(Data entries)
_ _ _ _ _ _ _

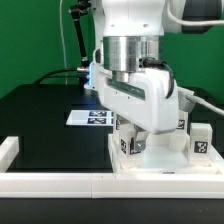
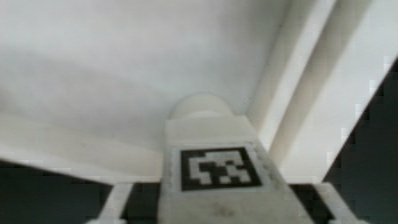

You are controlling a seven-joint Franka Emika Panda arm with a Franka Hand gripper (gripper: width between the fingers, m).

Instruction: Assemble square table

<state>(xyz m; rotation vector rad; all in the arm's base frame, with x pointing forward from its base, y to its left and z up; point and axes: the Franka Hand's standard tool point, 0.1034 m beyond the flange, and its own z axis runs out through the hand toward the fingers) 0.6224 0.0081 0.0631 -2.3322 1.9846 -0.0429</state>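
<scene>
The white square tabletop (image 1: 160,160) lies with its raised rim up at the exterior view's right; up close its flat face (image 2: 107,80) and rim (image 2: 306,70) fill the wrist view. My gripper (image 1: 148,132) hangs low over it, the hand hiding the fingertips. In the wrist view my gripper (image 2: 217,196) is shut on a white tagged leg (image 2: 217,150), with a finger (image 2: 125,200) against each side. The leg's rounded end points at the tabletop beside the rim. Other tagged legs (image 1: 128,146) (image 1: 200,140) stand around the hand.
The marker board (image 1: 90,117) lies on the black table behind the tabletop. A long white border rail (image 1: 60,183) runs along the front, and its corner (image 1: 8,150) turns up at the exterior view's left. A black cable hangs at the back.
</scene>
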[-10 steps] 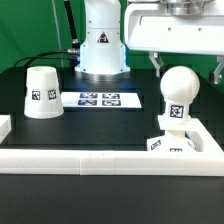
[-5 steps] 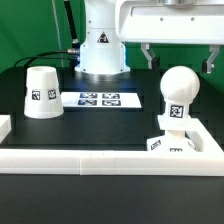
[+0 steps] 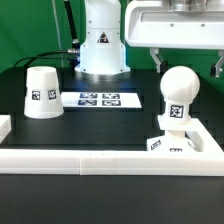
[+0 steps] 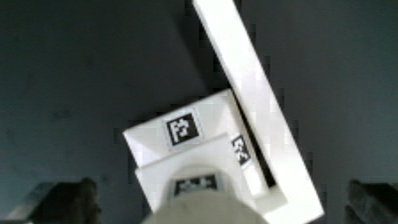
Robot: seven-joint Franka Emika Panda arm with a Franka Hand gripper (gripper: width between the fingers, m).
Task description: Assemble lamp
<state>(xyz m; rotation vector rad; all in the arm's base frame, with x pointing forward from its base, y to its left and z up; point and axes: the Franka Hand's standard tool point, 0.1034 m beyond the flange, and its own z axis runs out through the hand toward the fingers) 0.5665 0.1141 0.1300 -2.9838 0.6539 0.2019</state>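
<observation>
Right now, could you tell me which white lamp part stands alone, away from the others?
The shade, at the exterior view's left; the bulb sits on the base.

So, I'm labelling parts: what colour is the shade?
Matte white, with one black-and-white square tag; the shade shows best in the exterior view.

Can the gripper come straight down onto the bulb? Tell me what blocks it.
Probably yes. The gripper hangs open above the matte white ball-topped bulb, which stands upright in the small blocky square base. Nothing lies between them; the jaws stand one on each side of the ball. The white rim bar sits lower.
</observation>
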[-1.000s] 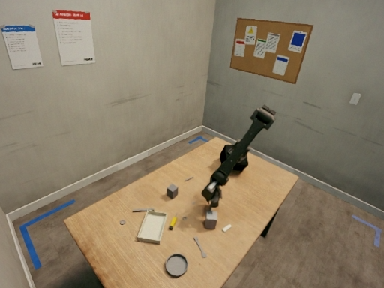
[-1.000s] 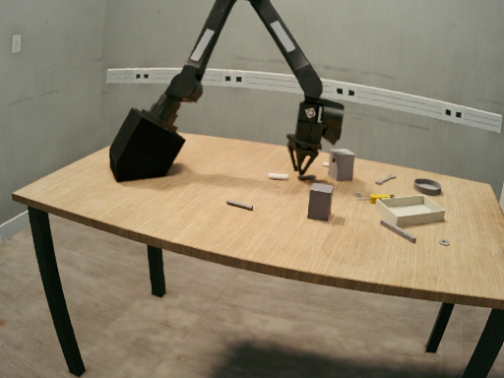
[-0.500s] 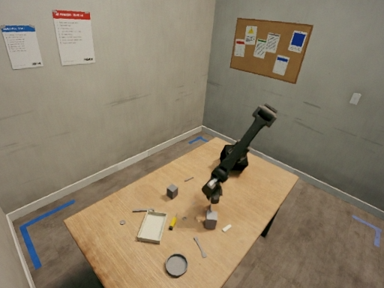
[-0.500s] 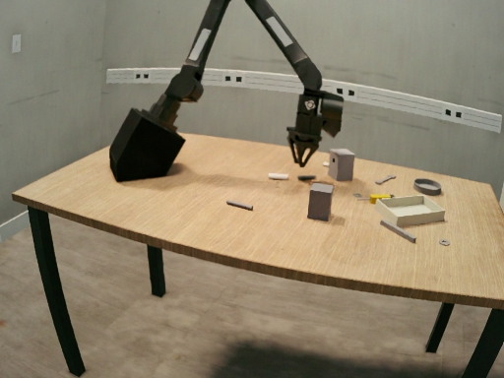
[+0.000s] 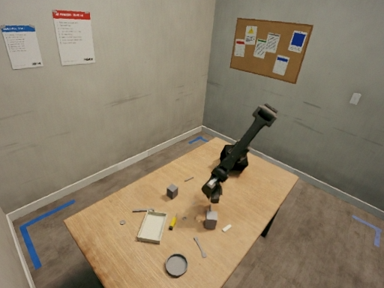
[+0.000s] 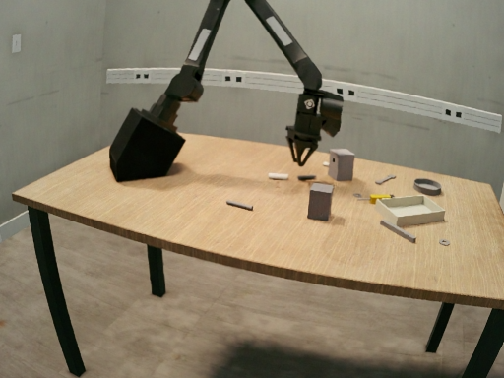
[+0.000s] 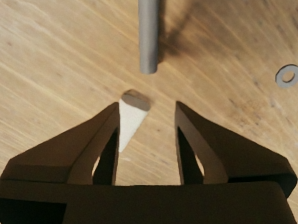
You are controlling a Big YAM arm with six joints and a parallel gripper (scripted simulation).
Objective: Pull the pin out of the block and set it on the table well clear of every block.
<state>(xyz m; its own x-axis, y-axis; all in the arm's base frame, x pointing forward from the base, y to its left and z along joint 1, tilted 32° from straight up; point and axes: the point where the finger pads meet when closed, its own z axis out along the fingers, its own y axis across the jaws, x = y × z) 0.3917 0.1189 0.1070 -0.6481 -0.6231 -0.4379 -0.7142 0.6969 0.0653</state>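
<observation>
The grey pin (image 7: 149, 30) (image 6: 306, 177) (image 5: 210, 207) lies flat on the table (image 5: 112, 240) (image 6: 197, 231), free of its block. Its grey block (image 6: 341, 164) (image 5: 210, 220) stands upright just beside it, with the empty hole in its side face. A second grey block (image 6: 320, 201) (image 5: 172, 191) stands apart. My gripper (image 7: 147, 111) (image 6: 300, 162) (image 5: 214, 199) hangs a little above the table near the pin's end, pointing down. Its fingers stand apart with nothing between them.
A white tray (image 5: 150, 241) (image 6: 415, 218), a yellow item (image 5: 172, 222) (image 6: 380, 198), a round dish (image 5: 176, 265) (image 6: 427, 185), a spanner (image 5: 200, 246), a white piece (image 5: 226, 227) (image 6: 278, 175), a small rod (image 6: 239, 205) (image 5: 188, 179) and a washer (image 7: 288, 75) lie around. The arm's base (image 6: 145, 145) stands at the far end.
</observation>
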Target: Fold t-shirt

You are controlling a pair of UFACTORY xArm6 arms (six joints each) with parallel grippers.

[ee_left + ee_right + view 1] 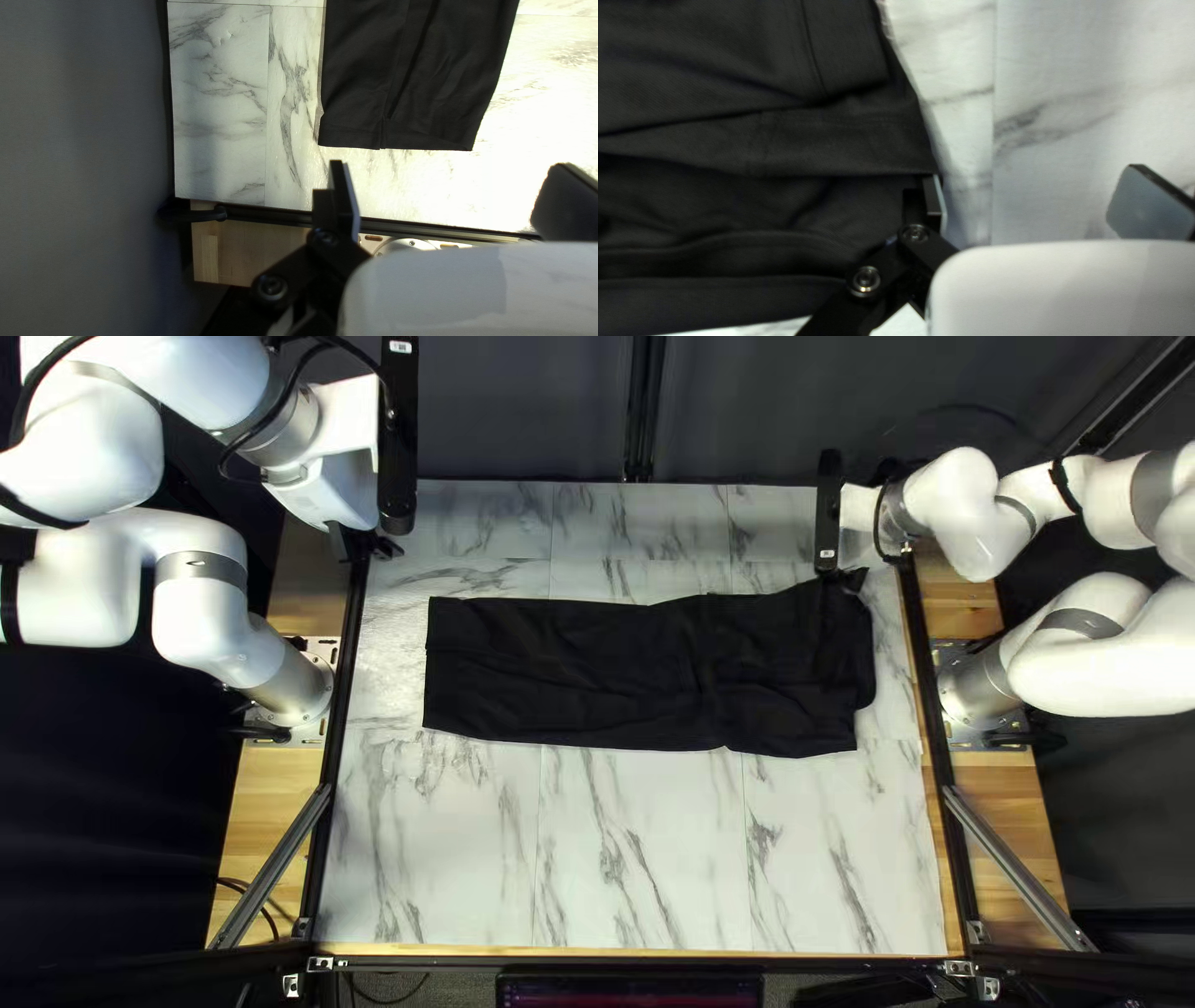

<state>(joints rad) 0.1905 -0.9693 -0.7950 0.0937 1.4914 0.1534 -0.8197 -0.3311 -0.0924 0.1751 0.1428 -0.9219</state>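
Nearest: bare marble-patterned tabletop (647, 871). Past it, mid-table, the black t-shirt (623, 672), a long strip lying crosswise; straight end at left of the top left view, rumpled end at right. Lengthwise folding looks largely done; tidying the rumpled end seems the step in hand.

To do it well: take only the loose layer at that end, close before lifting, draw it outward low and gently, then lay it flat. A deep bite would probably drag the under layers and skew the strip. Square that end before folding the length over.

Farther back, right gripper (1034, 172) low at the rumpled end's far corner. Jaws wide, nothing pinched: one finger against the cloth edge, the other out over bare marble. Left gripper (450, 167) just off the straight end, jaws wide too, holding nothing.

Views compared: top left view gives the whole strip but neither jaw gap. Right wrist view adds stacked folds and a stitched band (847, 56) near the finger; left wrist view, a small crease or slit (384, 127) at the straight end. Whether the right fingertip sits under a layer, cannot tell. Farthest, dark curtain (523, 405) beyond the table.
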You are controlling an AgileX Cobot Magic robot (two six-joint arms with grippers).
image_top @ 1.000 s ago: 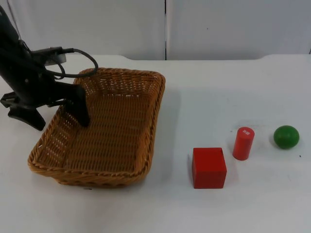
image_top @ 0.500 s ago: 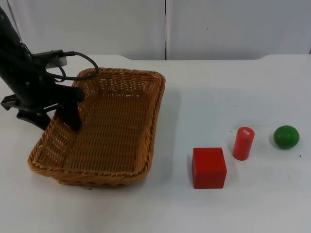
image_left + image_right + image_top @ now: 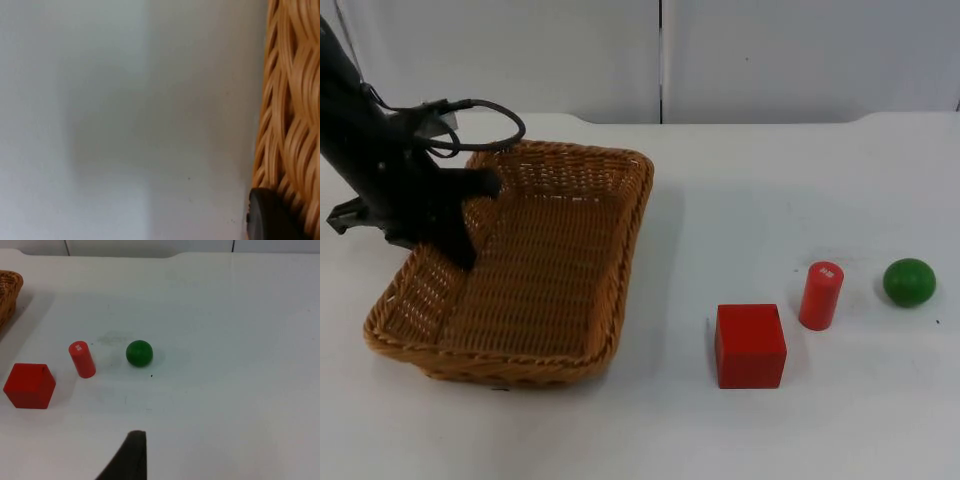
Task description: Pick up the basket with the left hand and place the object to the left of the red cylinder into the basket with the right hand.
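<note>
One wicker basket [image 3: 520, 270], three wooden pieces, two arms.
The basket's left rim is clamped by the left gripper [image 3: 455, 235]. One red cube [image 3: 750, 345] is seen just left of one red cylinder [image 3: 820, 295]; one green ball [image 3: 908, 281] to its right. Right gripper [image 3: 131, 455] held above the table [image 3: 820, 190]; finger state cannot be told.

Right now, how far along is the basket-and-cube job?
Done: the left hand sits at the left rim of the wicker basket, one finger inside.
In hand: the lift; I cannot tell whether the basket has left the table.
Left: the red cube lies beside the red cylinder, untouched, and the right arm waits.
</note>
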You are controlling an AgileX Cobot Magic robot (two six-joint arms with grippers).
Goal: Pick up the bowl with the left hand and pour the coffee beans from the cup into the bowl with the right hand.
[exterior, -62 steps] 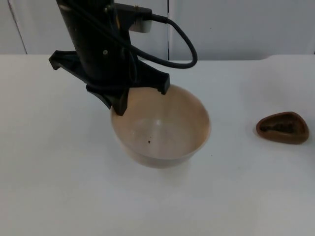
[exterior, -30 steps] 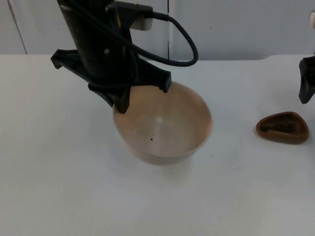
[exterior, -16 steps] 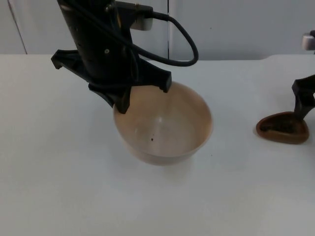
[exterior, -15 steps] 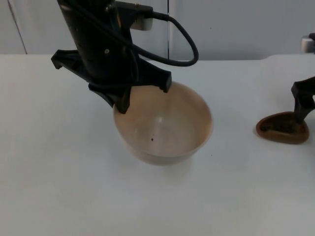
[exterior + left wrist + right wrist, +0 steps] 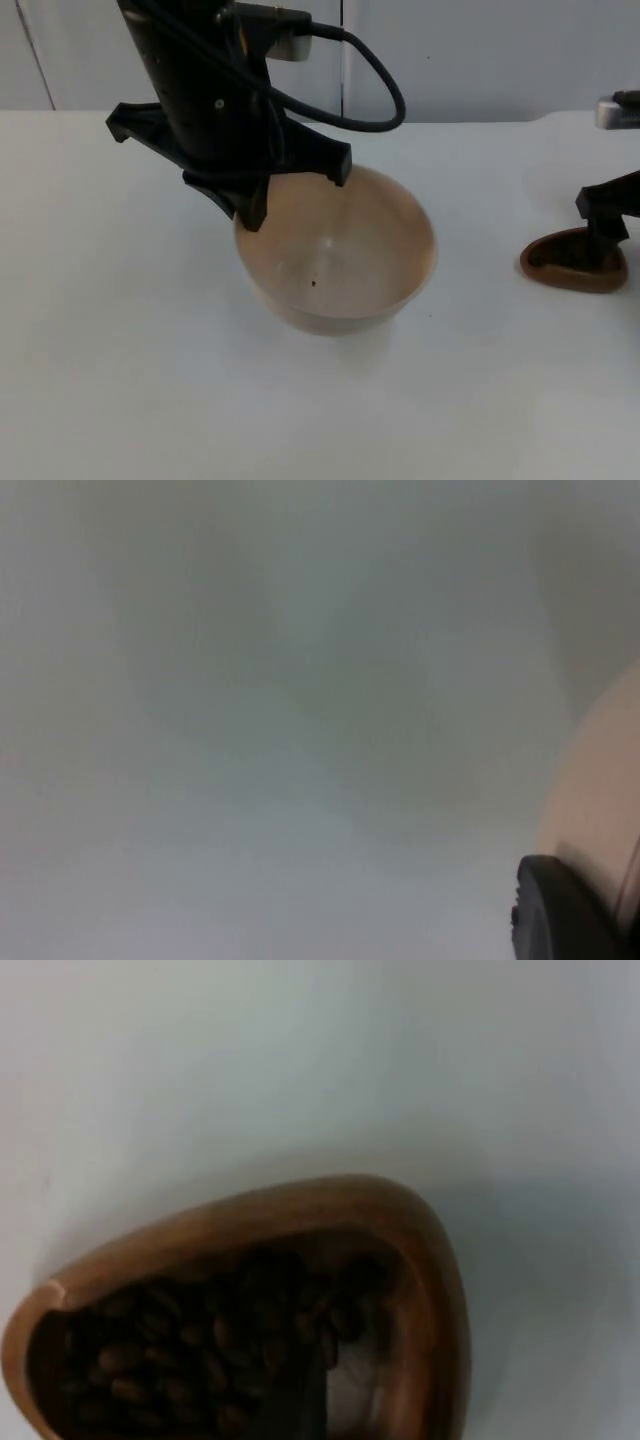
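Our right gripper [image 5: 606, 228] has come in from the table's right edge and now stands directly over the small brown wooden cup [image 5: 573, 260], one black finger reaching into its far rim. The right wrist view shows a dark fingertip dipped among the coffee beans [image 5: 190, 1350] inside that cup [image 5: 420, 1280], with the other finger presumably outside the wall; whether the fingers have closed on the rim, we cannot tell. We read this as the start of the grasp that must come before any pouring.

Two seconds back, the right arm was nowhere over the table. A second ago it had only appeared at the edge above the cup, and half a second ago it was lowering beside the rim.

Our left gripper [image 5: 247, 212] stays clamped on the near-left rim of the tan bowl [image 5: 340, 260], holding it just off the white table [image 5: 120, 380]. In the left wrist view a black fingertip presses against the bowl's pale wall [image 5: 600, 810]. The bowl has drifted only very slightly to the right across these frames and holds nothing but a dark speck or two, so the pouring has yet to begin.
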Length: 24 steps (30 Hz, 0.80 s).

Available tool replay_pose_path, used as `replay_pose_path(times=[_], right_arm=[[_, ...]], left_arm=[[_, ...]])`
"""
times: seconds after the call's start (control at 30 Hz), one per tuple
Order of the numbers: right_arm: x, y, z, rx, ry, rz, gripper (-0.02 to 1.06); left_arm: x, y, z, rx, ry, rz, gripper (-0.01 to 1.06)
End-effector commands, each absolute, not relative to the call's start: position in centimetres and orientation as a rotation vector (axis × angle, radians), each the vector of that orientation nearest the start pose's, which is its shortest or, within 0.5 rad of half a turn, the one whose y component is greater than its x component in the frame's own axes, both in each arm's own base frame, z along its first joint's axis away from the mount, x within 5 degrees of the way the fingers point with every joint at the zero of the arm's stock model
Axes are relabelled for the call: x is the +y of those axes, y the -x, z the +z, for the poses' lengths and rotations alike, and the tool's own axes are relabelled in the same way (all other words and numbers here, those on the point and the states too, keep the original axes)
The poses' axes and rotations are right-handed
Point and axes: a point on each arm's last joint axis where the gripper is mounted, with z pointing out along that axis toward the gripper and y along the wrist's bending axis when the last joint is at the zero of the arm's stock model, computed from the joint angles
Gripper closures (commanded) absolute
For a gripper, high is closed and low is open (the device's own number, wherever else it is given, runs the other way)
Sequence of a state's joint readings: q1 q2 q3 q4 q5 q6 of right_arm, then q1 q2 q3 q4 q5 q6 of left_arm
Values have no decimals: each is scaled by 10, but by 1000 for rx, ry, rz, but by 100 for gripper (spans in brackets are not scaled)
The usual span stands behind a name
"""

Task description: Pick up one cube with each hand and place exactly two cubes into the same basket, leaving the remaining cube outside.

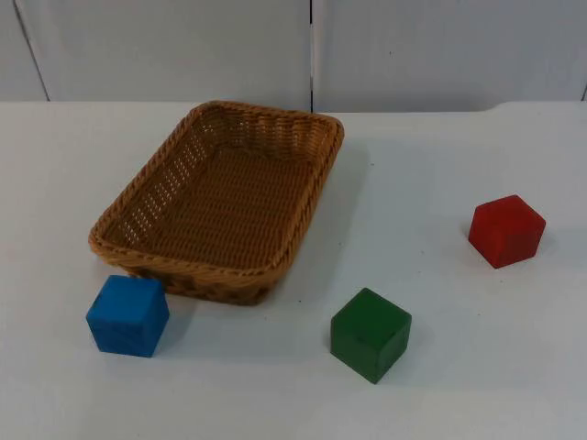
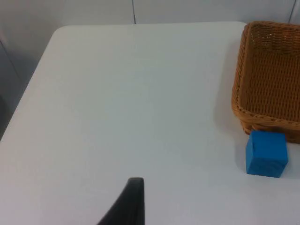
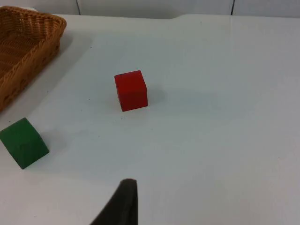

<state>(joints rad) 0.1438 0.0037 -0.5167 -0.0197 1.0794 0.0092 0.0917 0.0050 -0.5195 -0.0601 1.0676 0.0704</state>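
Left pincer [image 2: 129,201] above bare table [image 2: 117,103], finger state unclear, blue cube [image 2: 266,153] beside wicker basket [image 2: 243,112], nothing between.

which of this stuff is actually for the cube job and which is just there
For the job:
- brown woven wicker basket
- blue wooden cube
- green wooden cube
- red wooden cube

Just there:
- white table top
- grey partition wall
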Motion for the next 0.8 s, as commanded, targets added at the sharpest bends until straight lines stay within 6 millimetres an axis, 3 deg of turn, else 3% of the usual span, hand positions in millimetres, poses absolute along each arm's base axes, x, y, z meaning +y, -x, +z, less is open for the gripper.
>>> replay_pose_path(times=[0.0,0.77], right_arm=[[-2,7,280,2041,131,71,-1],[-3,7,280,2042,130,55,-1]], left_arm=[[-6,6,281,2026,24,13,0],[-7,6,281,2021,54,-19,0]])
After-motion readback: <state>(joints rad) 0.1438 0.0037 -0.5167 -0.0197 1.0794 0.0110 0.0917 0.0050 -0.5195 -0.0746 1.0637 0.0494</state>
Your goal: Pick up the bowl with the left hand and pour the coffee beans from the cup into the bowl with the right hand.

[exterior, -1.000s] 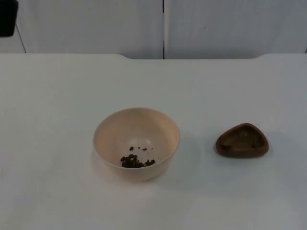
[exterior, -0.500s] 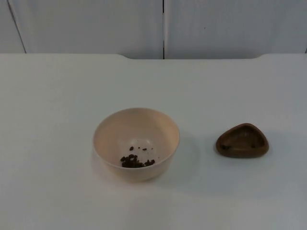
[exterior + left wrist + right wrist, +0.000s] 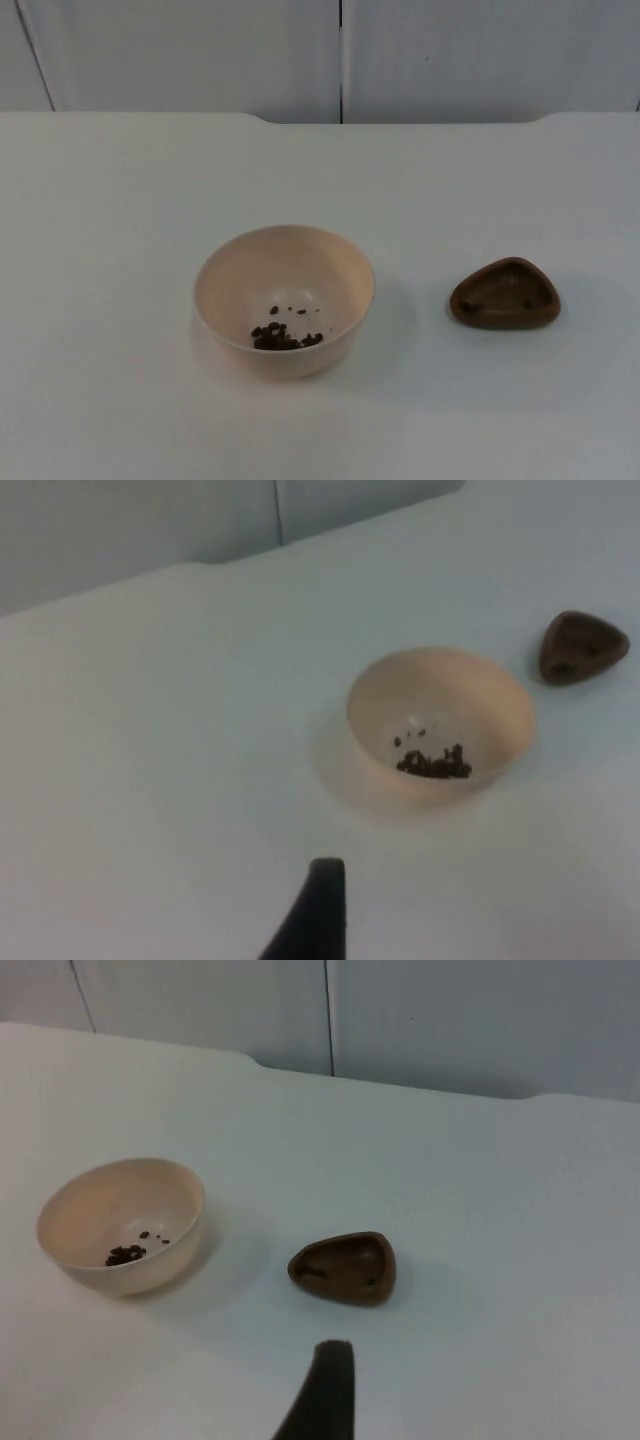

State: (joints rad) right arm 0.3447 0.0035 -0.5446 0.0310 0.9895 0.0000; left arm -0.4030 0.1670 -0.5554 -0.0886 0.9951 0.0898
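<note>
My left gripper is hanging back from the bowl, beans sitting inside, and I can't tell how open it is.

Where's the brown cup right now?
In the top view the brown cup sits on the white table, right of the cream bowl, apart from it.

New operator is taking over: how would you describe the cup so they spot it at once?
On the white table, look beside the cream bowl, toward the right arm's side. The cup is the small, dark brown, rounded-triangular dish; the bowl is larger, pale and holds the coffee beans.
</note>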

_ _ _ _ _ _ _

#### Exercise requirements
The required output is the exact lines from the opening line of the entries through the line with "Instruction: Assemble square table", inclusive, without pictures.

#### Answer to this exercise
You are controlling a seven-joint Franka Emika Panda arm with a Franka Hand gripper (gripper: width between the fingers, m).

Instruction: Assemble square table

There is nothing more to the output.